Your response should be a copy of each line in the listing below that includes the word "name".

> [Recorded information]:
━━━━━━━━━━━━━━━━

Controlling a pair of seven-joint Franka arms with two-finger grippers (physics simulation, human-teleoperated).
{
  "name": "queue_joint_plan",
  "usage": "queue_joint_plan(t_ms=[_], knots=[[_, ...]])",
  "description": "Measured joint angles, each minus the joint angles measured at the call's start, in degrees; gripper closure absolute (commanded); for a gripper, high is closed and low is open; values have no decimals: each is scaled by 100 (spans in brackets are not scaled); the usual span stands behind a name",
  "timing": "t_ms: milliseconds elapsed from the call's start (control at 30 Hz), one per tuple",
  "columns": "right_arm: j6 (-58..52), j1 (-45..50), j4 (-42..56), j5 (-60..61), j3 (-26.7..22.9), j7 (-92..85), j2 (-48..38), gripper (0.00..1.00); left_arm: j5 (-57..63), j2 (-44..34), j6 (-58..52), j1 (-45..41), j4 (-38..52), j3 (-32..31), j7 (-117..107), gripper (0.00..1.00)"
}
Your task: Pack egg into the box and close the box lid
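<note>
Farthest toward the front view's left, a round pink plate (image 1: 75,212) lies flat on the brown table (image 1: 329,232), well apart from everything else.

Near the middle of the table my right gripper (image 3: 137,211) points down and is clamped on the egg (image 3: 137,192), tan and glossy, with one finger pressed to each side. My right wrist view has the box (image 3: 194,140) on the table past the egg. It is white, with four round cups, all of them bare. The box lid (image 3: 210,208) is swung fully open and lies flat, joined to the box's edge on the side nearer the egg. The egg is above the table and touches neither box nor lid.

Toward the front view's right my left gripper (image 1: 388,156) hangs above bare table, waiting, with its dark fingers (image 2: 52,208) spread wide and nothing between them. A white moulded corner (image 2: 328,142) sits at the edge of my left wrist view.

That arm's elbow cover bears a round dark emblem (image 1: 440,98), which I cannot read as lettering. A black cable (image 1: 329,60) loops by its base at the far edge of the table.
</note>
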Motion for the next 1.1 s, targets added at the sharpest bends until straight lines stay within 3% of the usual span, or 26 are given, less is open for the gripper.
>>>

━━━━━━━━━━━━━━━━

> [Response to the exercise]:
  "name": "queue_joint_plan",
  "description": "Measured joint angles, each minus the joint angles measured at the call's start, in degrees; gripper closure absolute (commanded); for a gripper, high is closed and low is open; values have no decimals: each is scaled by 100 (spans in brackets are not scaled); the usual span stands behind a name",

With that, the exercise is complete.